Polish firm exporting here probed over waste meat claims

Aideen Sheehan Consumer Correspondent

A POLISH meat company that exports products to Ireland is being investigated over claims it uses meat that shouldn't be allowed into the food chain.

Poland's veterinary inspectorate confirmed yesterday that it is investigating the processor Viola over suspicions it was using returned products close to their sell-by date.

This followed an undercover probe by a journalist who claimed to have seen evidence of returned meat that was close to its expiry date being selected for use.

This meat was then mixed with fresh products and made into sausages and luncheon meat according to workers at the plant.

The TV investigation team from TVN Uwaga! also said sales records showed the company was exporting meat products to Ireland in 2013, although it did not have figures for the exports.

They alleged that the company was aware of official audits a week in advance, giving them time to clean up and prepare paperwork.

It also claimed that a local veterinary official was "treated like a king" and given packages of the best meat during audits.

Viola categorically denied that it was adding returned meat to its cold meat products and said it stuck to correct procedures at all times, putting health and safety first.

However, the Polish veterinary authorities said yesterday they had carried out a specialised audit on foot of the allegations.

That audit had "partially confirmed the suspicions" that the company was freezing products that may have originated from returned meat.

"Some of the products inspected had expired but despite this they were still located in a part of the factory not designated for waste products," it said in a statement.

The veterinary inspectorate had informed the prosecutor's office in Bydgoscz about suspicions that a crime had been committed in the management of returned meat.

Negligent

It had also ordered the provincial veterinary inspectorate to carry out comprehensive controls of the plant, and demanded an internal investigation into possible negligent supervision at the plant.

Factories are not supposed to reprocess meat that has been returned because they cannot guarantee its safety or whether it was stored correctly and not defrosted while out of its control.

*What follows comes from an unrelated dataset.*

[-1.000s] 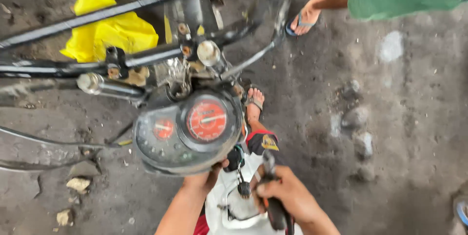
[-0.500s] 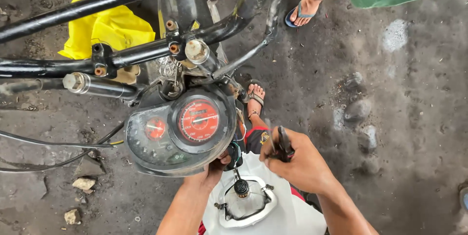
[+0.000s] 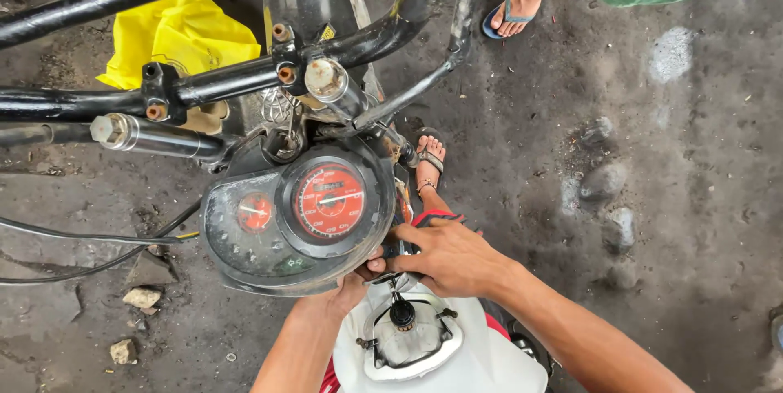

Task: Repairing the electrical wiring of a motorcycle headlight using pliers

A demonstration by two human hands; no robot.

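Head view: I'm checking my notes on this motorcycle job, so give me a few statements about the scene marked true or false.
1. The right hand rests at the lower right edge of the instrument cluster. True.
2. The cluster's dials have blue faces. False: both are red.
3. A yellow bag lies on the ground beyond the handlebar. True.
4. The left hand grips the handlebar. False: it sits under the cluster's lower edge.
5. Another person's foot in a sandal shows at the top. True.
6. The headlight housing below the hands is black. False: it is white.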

The Chief Veterinary Inspectorate said it had also been informed that production at the plant had stopped while the matter was being investigated.

The company said in a statement that it had not and did not add meat to its products which had been returned, and such behaviour had no place in the company.

Viola said that in its view the official audit carried out this week unambiguously indicated that it stuck to correct procedures.

It said it would present documents and facts in the next week which would confirm the allegations were groundless and it assured the public it always had consumers' welfare in mind.

Viola's website shows that its exports markets include Ireland, Great Britain and Germany.